[Assignment]
Among the entries below, find the lines with the word "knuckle" and copy them.

[Collection entries]
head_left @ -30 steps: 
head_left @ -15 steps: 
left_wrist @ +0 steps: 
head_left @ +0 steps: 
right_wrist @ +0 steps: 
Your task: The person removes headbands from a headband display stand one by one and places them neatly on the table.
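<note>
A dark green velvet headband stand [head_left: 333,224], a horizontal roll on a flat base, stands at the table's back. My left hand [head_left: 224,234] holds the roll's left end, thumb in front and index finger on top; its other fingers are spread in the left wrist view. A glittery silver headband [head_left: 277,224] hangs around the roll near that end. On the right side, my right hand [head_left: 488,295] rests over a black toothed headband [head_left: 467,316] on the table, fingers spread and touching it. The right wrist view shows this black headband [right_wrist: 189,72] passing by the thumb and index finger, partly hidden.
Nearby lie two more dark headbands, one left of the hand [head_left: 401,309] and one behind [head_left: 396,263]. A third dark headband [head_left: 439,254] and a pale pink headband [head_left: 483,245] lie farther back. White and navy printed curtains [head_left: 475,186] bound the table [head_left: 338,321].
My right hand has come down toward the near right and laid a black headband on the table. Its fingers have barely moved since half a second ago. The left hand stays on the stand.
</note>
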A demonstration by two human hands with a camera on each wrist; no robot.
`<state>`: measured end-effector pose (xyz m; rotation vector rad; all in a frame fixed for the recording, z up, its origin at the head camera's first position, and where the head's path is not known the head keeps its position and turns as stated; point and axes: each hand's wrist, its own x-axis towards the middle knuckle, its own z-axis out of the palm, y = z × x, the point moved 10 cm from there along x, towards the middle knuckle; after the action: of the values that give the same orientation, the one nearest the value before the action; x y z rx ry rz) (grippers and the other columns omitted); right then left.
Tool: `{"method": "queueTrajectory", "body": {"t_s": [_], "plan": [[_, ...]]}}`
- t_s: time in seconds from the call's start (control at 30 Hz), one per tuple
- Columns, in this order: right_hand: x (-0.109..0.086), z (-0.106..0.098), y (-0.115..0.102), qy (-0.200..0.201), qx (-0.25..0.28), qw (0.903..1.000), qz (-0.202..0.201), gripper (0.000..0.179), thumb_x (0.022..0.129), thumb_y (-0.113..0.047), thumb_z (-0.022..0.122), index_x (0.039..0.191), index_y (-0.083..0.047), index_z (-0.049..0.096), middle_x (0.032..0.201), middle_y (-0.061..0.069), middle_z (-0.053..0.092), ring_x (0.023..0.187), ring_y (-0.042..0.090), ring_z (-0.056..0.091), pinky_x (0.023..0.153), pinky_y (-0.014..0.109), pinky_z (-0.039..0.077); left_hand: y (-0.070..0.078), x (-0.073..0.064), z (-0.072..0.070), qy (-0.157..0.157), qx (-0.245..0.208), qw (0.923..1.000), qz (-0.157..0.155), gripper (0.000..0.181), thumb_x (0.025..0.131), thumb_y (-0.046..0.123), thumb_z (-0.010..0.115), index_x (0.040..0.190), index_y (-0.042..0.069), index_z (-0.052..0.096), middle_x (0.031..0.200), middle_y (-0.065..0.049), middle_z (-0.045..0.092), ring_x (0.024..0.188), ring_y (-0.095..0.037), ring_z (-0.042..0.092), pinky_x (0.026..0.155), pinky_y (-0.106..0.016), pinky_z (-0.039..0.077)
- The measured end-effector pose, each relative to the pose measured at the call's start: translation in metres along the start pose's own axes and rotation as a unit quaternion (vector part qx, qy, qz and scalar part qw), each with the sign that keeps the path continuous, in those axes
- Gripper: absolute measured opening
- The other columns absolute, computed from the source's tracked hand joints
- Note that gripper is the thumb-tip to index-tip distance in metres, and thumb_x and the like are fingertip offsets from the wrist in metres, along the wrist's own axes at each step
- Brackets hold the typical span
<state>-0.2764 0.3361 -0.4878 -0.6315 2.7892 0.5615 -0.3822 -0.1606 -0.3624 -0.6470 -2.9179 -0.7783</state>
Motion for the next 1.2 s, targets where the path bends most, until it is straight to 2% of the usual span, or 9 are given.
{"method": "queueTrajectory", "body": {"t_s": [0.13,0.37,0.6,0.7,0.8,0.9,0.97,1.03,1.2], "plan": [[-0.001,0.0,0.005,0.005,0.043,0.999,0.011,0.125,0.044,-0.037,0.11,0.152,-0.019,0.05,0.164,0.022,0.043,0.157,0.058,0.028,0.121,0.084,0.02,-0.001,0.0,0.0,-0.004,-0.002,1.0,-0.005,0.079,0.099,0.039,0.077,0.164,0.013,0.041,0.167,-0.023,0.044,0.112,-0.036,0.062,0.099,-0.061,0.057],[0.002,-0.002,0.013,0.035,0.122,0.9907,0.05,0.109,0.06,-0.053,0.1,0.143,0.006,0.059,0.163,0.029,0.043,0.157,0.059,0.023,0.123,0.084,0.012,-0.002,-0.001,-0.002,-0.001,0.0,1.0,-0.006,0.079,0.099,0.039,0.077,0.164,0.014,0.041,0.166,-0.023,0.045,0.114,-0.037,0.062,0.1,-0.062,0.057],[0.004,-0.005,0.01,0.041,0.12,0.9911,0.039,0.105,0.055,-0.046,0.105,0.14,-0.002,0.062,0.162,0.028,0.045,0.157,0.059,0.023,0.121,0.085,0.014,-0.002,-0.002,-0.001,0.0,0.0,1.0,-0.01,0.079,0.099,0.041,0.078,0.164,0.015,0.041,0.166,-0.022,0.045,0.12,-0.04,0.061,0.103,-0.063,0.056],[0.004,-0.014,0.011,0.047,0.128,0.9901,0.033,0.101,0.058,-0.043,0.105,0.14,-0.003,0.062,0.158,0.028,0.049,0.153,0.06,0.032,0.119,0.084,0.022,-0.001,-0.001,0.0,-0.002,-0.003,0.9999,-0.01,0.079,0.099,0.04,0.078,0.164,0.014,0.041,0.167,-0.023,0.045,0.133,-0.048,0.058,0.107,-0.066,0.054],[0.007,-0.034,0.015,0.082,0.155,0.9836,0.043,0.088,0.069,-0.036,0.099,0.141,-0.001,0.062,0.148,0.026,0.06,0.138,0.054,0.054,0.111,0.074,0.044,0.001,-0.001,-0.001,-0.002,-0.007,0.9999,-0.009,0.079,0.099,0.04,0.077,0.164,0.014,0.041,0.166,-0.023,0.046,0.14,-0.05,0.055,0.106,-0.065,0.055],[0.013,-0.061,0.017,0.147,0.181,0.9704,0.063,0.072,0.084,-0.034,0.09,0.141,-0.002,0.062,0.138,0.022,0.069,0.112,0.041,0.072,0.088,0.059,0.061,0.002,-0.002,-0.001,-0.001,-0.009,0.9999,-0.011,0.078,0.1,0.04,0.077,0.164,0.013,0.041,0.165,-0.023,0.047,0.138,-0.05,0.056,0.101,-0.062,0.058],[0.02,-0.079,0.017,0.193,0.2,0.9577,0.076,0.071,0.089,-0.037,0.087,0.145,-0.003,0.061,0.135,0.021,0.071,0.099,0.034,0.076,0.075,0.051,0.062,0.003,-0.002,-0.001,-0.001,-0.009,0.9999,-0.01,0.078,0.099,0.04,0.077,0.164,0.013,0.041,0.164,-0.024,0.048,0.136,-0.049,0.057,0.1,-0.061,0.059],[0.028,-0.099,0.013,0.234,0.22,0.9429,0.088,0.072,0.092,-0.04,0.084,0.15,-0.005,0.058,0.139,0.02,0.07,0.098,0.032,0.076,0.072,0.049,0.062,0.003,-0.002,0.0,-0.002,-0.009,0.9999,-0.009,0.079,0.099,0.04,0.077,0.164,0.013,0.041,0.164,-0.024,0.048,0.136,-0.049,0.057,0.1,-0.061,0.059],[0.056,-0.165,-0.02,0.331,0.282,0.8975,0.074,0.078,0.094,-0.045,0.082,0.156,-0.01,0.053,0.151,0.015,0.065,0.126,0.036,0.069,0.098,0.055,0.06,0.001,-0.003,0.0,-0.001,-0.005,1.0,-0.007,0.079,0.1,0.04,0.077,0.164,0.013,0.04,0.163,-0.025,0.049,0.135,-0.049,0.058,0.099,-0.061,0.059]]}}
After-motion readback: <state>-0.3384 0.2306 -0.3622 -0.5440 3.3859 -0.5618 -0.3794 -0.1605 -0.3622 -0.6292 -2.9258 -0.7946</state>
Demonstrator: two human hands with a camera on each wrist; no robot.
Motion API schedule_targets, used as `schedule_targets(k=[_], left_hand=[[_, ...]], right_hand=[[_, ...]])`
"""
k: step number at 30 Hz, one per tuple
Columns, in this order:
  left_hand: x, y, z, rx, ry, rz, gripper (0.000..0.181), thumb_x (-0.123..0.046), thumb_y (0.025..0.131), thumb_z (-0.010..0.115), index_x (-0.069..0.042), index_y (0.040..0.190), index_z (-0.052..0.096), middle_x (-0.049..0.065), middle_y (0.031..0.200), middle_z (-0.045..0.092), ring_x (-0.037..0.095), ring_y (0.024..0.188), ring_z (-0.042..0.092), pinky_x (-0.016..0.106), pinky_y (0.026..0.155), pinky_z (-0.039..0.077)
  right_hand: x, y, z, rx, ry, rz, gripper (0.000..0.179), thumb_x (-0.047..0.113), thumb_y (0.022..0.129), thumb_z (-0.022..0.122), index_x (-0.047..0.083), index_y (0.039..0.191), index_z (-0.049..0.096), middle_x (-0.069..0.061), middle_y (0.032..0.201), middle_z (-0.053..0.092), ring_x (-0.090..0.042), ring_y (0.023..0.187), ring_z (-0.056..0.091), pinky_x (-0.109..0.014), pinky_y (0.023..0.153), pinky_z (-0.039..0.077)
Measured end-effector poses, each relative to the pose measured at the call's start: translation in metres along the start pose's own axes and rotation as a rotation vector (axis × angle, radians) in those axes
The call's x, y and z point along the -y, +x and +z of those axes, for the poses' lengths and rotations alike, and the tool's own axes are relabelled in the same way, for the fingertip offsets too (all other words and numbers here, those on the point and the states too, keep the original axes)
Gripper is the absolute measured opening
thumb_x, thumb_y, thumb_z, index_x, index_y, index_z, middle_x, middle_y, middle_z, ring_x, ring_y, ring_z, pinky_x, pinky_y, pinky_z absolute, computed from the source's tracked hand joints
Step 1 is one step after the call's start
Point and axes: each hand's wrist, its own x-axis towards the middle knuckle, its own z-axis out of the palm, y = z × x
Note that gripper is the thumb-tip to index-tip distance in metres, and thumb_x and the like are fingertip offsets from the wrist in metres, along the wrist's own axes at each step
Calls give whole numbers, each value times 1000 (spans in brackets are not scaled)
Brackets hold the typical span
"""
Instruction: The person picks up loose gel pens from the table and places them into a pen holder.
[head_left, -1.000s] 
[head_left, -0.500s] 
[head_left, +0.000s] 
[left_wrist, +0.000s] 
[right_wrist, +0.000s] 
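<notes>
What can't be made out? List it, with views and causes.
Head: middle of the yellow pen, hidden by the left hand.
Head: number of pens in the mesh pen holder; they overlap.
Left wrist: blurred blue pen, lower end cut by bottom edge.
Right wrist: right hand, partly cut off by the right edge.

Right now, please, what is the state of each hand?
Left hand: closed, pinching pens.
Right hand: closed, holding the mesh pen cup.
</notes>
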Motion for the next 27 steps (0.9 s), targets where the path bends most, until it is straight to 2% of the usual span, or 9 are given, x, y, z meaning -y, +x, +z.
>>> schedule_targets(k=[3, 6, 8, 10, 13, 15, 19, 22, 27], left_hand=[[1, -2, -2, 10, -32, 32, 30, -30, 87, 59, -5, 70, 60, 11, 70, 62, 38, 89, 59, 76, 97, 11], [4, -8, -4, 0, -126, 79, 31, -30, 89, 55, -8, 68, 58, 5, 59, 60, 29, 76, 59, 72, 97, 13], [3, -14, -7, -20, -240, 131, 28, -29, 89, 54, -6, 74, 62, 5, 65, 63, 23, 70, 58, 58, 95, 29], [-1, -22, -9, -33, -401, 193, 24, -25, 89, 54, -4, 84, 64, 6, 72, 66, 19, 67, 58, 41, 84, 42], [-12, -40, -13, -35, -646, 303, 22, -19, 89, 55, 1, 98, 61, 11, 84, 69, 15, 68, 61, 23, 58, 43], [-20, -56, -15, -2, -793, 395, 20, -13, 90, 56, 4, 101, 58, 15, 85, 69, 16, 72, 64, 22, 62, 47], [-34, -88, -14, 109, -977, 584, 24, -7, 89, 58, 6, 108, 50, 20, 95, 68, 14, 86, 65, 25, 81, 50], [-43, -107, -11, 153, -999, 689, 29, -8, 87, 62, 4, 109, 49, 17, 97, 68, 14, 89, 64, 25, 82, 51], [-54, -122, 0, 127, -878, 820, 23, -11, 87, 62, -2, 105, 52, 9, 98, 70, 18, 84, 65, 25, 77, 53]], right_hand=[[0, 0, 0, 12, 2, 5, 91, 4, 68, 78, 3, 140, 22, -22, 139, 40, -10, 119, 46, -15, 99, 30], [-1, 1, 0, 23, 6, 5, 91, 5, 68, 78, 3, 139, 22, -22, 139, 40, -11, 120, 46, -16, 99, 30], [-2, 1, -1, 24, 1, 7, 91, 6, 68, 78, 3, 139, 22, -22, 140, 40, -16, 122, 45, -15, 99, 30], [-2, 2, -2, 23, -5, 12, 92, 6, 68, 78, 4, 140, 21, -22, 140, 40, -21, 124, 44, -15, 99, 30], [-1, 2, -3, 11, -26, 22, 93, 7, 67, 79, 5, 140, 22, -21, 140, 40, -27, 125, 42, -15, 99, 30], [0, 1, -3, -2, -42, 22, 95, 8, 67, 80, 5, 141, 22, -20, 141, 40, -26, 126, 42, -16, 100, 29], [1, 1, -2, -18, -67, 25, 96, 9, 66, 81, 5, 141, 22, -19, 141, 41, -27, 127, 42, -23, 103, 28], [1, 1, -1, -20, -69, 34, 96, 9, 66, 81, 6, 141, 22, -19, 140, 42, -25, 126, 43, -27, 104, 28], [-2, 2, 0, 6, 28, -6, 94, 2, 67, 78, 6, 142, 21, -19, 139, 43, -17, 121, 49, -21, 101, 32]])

[Answer section]
`<state>`: measured end-effector pose (xyz m; rotation vector rad; all in a frame fixed for the recording, z up, its origin at the head camera's first position, and where the head's path is not known the head keeps its position and turns as stated; point and axes: each hand's wrist, its own x-axis towards the middle knuckle, its own z-axis out of the palm, y = z × x, the point moved 10 cm from there along x, towards the middle knuckle; after the action: of the values that give the same orientation, the one nearest the value before the action; x y z rx ry rz) (grippers and the other columns omitted); right then left.
Point and axes: each hand's wrist, its own x-axis towards the middle knuckle, its own z-axis out of the palm, y = z × x

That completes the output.